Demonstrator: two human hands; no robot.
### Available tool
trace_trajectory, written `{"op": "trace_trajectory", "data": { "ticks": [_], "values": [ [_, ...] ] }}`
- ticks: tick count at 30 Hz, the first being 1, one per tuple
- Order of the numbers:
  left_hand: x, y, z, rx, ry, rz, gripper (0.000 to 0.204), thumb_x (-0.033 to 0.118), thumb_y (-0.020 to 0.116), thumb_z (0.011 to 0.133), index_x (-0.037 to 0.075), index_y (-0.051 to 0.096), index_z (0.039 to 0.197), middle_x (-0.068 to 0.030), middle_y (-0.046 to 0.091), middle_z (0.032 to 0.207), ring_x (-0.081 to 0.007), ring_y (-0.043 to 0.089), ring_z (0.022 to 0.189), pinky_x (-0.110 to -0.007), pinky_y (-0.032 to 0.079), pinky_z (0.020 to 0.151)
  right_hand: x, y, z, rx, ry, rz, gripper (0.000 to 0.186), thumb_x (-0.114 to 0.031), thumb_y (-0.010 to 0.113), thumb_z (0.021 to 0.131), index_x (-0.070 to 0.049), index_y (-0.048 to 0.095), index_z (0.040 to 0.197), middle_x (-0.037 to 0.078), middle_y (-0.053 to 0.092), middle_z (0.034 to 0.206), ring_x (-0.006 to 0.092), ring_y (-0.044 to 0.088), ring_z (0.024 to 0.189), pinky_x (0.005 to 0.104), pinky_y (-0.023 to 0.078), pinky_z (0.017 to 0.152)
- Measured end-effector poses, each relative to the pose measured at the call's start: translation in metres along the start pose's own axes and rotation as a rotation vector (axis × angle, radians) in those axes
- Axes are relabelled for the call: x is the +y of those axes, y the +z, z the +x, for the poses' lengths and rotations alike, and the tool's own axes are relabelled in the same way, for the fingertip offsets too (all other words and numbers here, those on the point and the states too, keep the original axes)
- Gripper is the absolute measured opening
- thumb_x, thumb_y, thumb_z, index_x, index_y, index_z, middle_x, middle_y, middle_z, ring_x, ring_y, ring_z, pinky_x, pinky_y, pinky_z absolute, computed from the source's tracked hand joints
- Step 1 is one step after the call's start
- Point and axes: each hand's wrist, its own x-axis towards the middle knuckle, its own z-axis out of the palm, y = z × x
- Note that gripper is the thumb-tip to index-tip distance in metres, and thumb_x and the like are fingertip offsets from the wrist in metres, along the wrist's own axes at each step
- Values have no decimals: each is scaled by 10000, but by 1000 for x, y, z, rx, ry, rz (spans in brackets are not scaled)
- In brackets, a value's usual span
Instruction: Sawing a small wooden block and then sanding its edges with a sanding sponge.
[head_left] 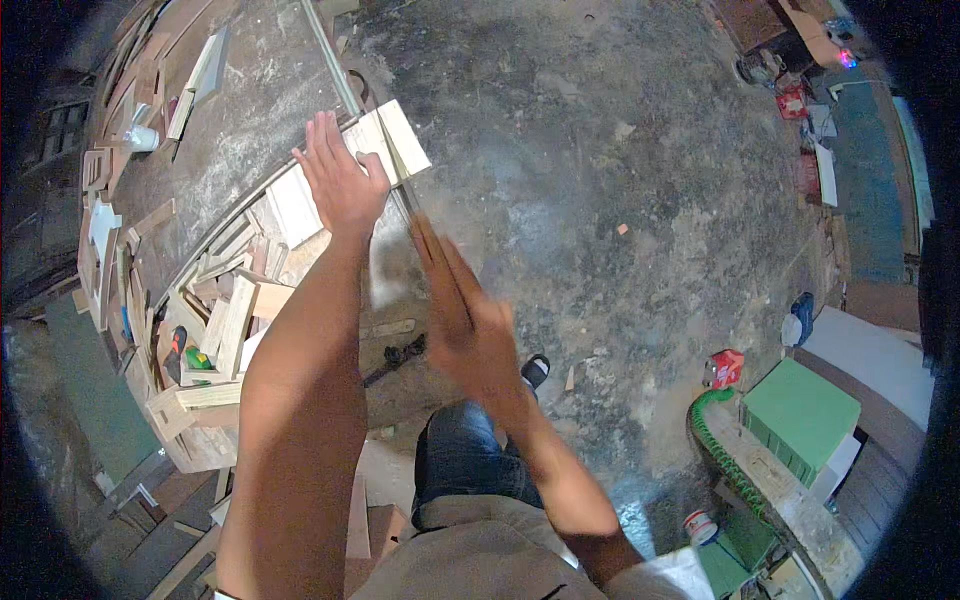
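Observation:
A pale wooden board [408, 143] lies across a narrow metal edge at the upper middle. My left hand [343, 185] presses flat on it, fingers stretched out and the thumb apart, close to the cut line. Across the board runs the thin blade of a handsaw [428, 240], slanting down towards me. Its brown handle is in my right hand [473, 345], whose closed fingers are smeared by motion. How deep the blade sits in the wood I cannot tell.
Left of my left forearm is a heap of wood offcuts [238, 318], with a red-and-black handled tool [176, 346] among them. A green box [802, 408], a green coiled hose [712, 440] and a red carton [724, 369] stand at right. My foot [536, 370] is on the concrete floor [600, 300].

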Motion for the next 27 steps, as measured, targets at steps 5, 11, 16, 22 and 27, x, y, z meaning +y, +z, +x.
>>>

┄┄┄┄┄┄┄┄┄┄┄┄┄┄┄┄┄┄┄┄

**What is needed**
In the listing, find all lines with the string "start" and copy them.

**Task output**
- Measured end-effector poses, each relative to the pose measured at the call's start: translation in metres along the start pose's own axes and rotation as a rotation vector (axis × angle, radians) in those axes
- Step 1 is one step after the call's start

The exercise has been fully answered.